On making a magazine remotely:
We’re super organized. We shoot a lot of houses a year in advance, because of the nature of the seasons. We took a break during COVID since you wouldn’t want teams in people’s homes. We’re not allowed to fly teams around, but we can use local ones. And shooting a house is a low-touch situation. It’s a photographer, that person’s assistant, a stylist — a team of three. So we already had a lot of inventory, because we will shoot far ahead. I have enough inventory to do like six more issues without shooting anything. I’ve also often joked that I could sit here in my hallway on the North Fork and produce another decade of issues, and so could many of my colleagues, based on our connections to architects, designers, and interesting people.
On wanting to give people a “big wow”:
For print, I still use the phrase “a big wow” with the editors. I’m like, “Oh, this is a big, wow.” I think with AD, people want to see a big wow, something really unique, extraordinary, breathtaking. It doesn’t have to mean that it’s the glitziest, the richest, the shiniest. Not at all. That would be an old way of thinking about AD, but something really out of the ordinary and special and memorable. We always know those stories, because people keep talking about them and using them as a reference point, like Drake in May. He was a big wow: the huge house, the custom Murakami piano, and the NBA basketball court in his basement.
On leaving New York:
Many people I work with very intimately at Condé and at AD have let go of their leases, left New York, or gone home to live with their parents. It’s harder for people who own their home to make a change. I think it’s sad to see the talent drain, although because we’re very virtual and remote, they can still work from elsewhere. Yeah, some people are leaving New York. They need more space. They have a family. They’re desperate for the outdoors. But other fresh people will come in. Anybody who counts New York out just doesn’t know New York.

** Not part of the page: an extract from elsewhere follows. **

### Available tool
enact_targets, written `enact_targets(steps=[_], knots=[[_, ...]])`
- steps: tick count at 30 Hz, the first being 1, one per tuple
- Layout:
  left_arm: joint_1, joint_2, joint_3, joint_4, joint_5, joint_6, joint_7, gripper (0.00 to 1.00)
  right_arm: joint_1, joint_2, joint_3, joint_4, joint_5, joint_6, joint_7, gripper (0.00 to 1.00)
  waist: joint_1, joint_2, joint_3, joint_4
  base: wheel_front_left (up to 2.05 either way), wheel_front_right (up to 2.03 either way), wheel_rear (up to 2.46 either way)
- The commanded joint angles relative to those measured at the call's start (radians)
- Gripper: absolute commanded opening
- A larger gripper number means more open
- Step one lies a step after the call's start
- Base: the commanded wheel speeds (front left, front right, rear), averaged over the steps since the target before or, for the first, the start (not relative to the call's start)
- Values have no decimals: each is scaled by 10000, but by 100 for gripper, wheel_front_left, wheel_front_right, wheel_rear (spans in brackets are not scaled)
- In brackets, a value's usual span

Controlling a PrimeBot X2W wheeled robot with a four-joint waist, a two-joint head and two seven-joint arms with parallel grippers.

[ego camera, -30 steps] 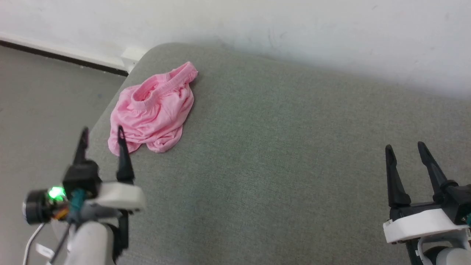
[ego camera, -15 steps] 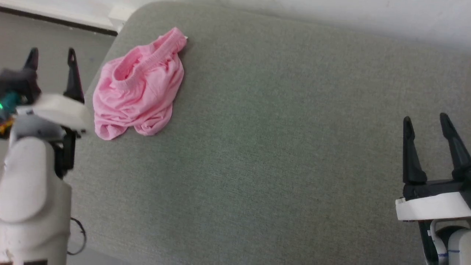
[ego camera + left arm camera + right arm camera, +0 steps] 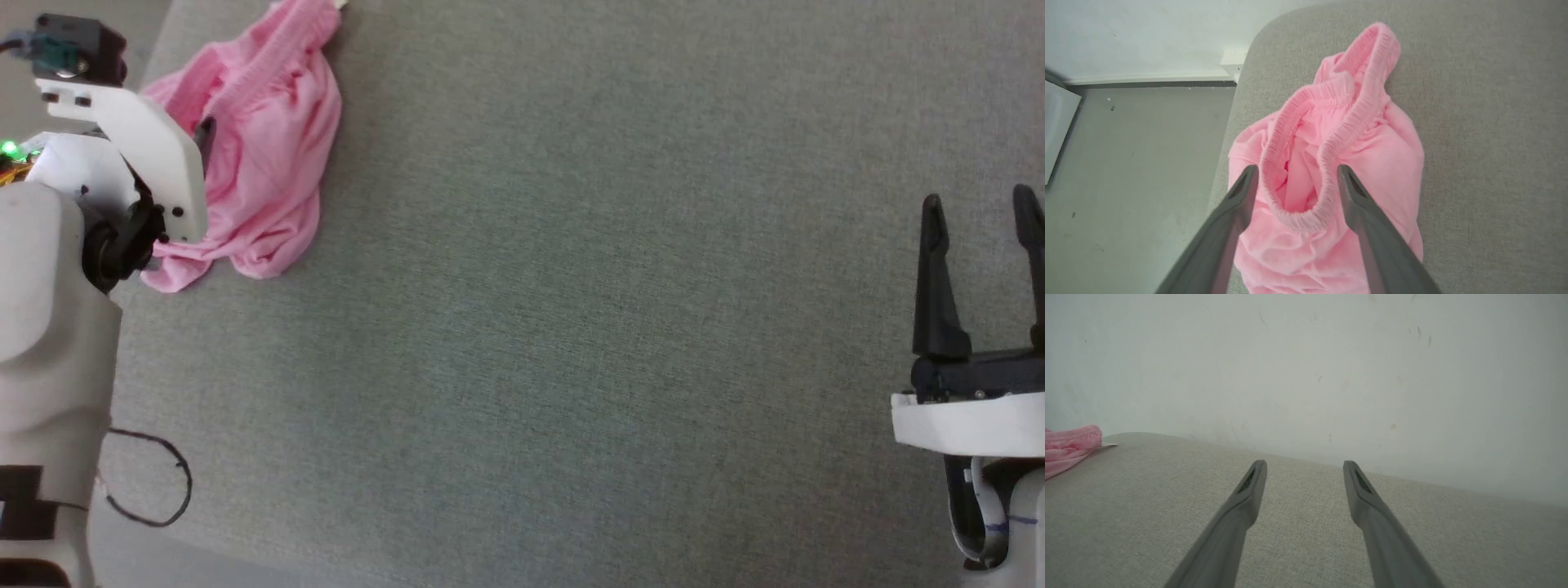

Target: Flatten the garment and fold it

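**Item: the garment** (image 3: 1384, 163). Light pink thin shorts, crumpled in a heap and not laid flat.
- Location: near the rounded left corner of a grey upholstered surface (image 3: 571, 327), close to its edge, with floor (image 3: 1126, 163) beyond.
- Waistband (image 3: 1331, 134): gathered elastic, standing open in a long loop with the inner cloth showing.
- Lower part: bunched in soft folds, and the two legs cannot be told apart.
- Label (image 3: 1108, 445): small and white, at the far tip of the waistband, lying on the upholstery.

**Left gripper** (image 3: 1297, 169). Jaws spread wide, holding nothing. In the left wrist view one finger stands at each side of the waistband loop. Whether the tips touch the cloth cannot be told.

**Right gripper** (image 3: 978, 196). Jaws apart and empty, over bare upholstery well away from the shorts, pointing toward a pale scuffed wall (image 3: 1306, 355).

**Hidden or cut off.**
- In the head view the left arm's white wrist bracket (image 3: 147, 147) covers the left side of the heap.
- One dark fingertip (image 3: 204, 131) shows past the bracket.
- The top edge of the head view crops the waistband's far end.
- The right wrist view catches only a pink sliver at its left edge.
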Motion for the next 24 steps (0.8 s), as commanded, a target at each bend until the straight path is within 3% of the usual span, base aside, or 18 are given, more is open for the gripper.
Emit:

My husband’s a really good cook. I’m not. He made amazing fish stew last night. We have incredible fish here, like clams and mussels and cod. It was so good. And then I had a half hour today for lunch. I warmed it up. I ate it all. He says he loves cooking for me because I’m not picky. I appreciate everything. Anything he makes I’m like, “That was delicious. Thank you so much for cooking,” because I would just eat some hummus on a breadstick. I really would.
On encouraging others to take the next step in their lives and careers:
People are taking this moment to say, “What do I really want? What am I really doing? Where do I want to live? Do I want to live in this little apartment in New York?” If you do, awesome, totally stay. New York’s fabulous. But if you don’t, I think you should go. Go be in nature if you want to hike every day. You don’t have to go out for dinners. You don’t have to go out with people you don’t want to go out with. There’s no obligation. You’re not supposed to go anywhere because of COVID, right? So it is a moment where you can really think, “Well, what’s making me happy? What’s making me unhappy?” And that’s, of course, a privilege to think that. Some people, what’s making them unhappy is they have no job. That’s a whole other level of misery. But if you aren’t struggling to survive, I think it’s a moment to think, “Well, how do I want to live? What do I want to do with my time?”